**Task statement:** Return all of the listing word for word; the pictures stay out.

**Data provided:**
══════

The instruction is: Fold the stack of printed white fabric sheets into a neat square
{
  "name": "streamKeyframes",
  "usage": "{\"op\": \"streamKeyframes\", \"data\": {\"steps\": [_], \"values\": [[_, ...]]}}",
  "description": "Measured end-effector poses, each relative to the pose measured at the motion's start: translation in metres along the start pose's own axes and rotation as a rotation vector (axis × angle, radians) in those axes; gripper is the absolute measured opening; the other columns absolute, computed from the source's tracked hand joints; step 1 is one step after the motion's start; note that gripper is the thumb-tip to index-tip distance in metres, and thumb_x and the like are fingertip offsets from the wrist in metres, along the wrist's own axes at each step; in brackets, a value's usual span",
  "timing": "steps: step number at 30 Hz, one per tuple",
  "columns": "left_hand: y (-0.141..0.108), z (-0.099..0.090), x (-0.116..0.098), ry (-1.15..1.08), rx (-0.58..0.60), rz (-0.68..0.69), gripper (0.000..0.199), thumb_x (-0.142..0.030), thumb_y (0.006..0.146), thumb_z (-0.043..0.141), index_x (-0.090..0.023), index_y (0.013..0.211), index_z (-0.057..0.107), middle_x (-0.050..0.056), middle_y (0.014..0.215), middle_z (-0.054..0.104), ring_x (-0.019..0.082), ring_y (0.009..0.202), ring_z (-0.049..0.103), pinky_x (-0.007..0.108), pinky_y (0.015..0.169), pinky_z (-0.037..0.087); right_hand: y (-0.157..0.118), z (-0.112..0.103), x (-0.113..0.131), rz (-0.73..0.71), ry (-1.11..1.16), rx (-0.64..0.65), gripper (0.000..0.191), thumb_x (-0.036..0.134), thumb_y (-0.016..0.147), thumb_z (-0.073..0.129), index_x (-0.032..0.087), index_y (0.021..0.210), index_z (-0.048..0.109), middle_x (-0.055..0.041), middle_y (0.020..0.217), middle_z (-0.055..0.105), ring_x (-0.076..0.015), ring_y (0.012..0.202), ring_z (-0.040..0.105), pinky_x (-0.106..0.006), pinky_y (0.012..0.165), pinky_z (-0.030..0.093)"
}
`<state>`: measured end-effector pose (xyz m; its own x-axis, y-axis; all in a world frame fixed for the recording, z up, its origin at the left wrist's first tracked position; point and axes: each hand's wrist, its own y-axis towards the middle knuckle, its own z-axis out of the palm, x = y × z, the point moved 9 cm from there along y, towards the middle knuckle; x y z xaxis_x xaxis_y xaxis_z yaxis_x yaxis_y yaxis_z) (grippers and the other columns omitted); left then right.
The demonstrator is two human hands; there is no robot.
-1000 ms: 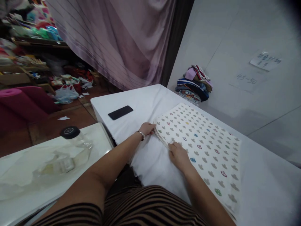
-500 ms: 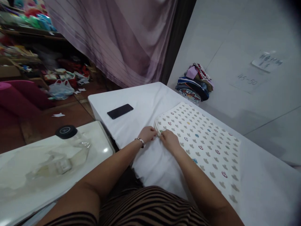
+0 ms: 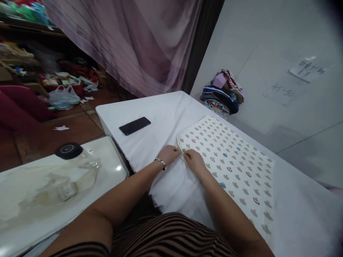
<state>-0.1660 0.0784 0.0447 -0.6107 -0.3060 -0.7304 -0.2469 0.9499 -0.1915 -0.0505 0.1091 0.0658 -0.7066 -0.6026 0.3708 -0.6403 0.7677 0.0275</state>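
Observation:
A folded white cloth (image 3: 235,157) printed with grey, red and blue motifs lies on the white-covered table (image 3: 160,107). Its near left corner, several layers thick, is pinched between the fingertips of both hands. My left hand (image 3: 169,155), with a bracelet at the wrist, is closed on the corner's edge from the left. Close beside it, my right hand (image 3: 194,160) grips the same corner with curled fingers, the forearm running along the cloth's near side. The cloth lies flat; part of its near edge is hidden by my right arm.
A black phone (image 3: 135,125) lies on the table's left. Folded clothes (image 3: 221,94) are piled at the table's far edge by the wall. To the left stands a white surface (image 3: 112,157) with a black-lidded jar (image 3: 68,150). A purple curtain (image 3: 150,46) hangs behind.
The view has shifted slightly, so things at the left sit a little further left. Both hands stay at the cloth's corner, with little visible movement.

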Motion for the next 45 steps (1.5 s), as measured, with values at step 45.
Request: {"op": "streamKeyframes", "data": {"steps": [45], "values": [[0.022, -0.003, 0.023, -0.086, 0.059, -0.144, 0.024, -0.029, 0.07, 0.047, -0.013, 0.064, 0.064, 0.002, 0.051, 0.061, 0.01, 0.046, 0.055, 0.018, 0.047, 0.039, -0.002, 0.01, 0.018, -0.016, -0.187, 0.02, 0.016, 0.033, 0.083, 0.049, 0.021, 0.092, 0.053, -0.0034, 0.096, 0.056, -0.0161, 0.087, 0.051, -0.025, 0.067, 0.033]]}}
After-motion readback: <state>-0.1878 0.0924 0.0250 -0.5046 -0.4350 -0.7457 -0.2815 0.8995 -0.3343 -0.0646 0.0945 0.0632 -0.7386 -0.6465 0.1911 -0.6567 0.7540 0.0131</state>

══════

**Result of the exercise:**
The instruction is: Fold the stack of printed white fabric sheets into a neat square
{
  "name": "streamKeyframes",
  "usage": "{\"op\": \"streamKeyframes\", \"data\": {\"steps\": [_], \"values\": [[_, ...]]}}",
  "description": "Measured end-effector poses, each relative to the pose measured at the motion's start: translation in metres along the start pose's own axes and rotation as a rotation vector (axis × angle, radians) in those axes; gripper is the absolute measured opening; the other columns absolute, computed from the source's tracked hand joints; step 1 is one step after the motion's start; note that gripper is the thumb-tip to index-tip distance in metres, and thumb_x and the like are fingertip offsets from the wrist in metres, along the wrist's own axes at each step; in brackets, a value's usual span",
  "timing": "steps: step number at 30 Hz, one per tuple",
  "columns": "left_hand: y (-0.141..0.108), z (-0.099..0.090), x (-0.116..0.098), ry (-1.15..1.08), rx (-0.58..0.60), rz (-0.68..0.69), gripper (0.000..0.199), thumb_x (-0.142..0.030), thumb_y (0.006..0.146), thumb_z (-0.043..0.141), index_x (-0.090..0.023), index_y (0.013..0.211), index_z (-0.057..0.107), middle_x (-0.050..0.056), middle_y (0.014..0.215), middle_z (-0.054..0.104), ring_x (-0.019..0.082), ring_y (0.009..0.202), ring_z (-0.049..0.103), pinky_x (-0.007..0.108), pinky_y (0.015..0.169), pinky_z (-0.037..0.087); right_hand: y (-0.157..0.118), z (-0.112..0.103), x (-0.113..0.131), rz (-0.73..0.71), ry (-1.11..1.16), rx (-0.64..0.65), gripper (0.000..0.191), thumb_x (-0.036..0.134), thumb_y (-0.016..0.147), thumb_z (-0.073..0.129), index_x (-0.032..0.087), index_y (0.021..0.210), index_z (-0.048..0.109), middle_x (-0.055..0.041), middle_y (0.020..0.217), middle_z (-0.055..0.105), ring_x (-0.076..0.015), ring_y (0.012..0.202), ring_z (-0.040..0.105), pinky_x (-0.106..0.006), pinky_y (0.012..0.165), pinky_z (-0.030..0.093)"
}
`<state>`: measured end-effector pose (xyz m; its own x-axis, y-axis; all in a world frame fixed for the recording, z up, its origin at the left wrist's first tracked position; point and axes: each hand's wrist, its own y-axis towards the middle knuckle, its own z-axis out of the palm, x = y × z, the point moved 9 cm from there along y, towards the middle knuckle; x y z xaxis_x xaxis_y xaxis_z yaxis_x yaxis_y yaxis_z) (grippers and the other columns omitted); left then right.
The demonstrator is two human hands; there is no robot.
-1000 ms: 
-500 ms: 
+0 ms: 
<state>-0.1660 0.0784 0.0447 -0.6107 -0.3060 -0.7304 -0.2469 0.9499 -0.1915 -0.0505 0.1091 0.0658 -0.7066 -0.6026 0.3708 -0.6403 0.7677 0.0275</state>
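Observation:
A folded white cloth (image 3: 235,157) printed with grey, red and blue motifs lies on the white-covered table (image 3: 160,107). Its near left corner, several layers thick, is pinched between the fingertips of both hands. My left hand (image 3: 169,155), with a bracelet at the wrist, is closed on the corner's edge from the left. Close beside it, my right hand (image 3: 194,160) grips the same corner with curled fingers, the forearm running along the cloth's near side. The cloth lies flat; part of its near edge is hidden by my right arm.
A black phone (image 3: 135,125) lies on the table's left. Folded clothes (image 3: 221,94) are piled at the table's far edge by the wall. To the left stands a white surface (image 3: 112,157) with a black-lidded jar (image 3: 68,150). A purple curtain (image 3: 150,46) hangs behind.
The view has shifted slightly, so things at the left sit a little further left. Both hands stay at the cloth's corner, with little visible movement.
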
Motion for the next 45 steps (1.5 s), as measured, with values at step 45.
Request: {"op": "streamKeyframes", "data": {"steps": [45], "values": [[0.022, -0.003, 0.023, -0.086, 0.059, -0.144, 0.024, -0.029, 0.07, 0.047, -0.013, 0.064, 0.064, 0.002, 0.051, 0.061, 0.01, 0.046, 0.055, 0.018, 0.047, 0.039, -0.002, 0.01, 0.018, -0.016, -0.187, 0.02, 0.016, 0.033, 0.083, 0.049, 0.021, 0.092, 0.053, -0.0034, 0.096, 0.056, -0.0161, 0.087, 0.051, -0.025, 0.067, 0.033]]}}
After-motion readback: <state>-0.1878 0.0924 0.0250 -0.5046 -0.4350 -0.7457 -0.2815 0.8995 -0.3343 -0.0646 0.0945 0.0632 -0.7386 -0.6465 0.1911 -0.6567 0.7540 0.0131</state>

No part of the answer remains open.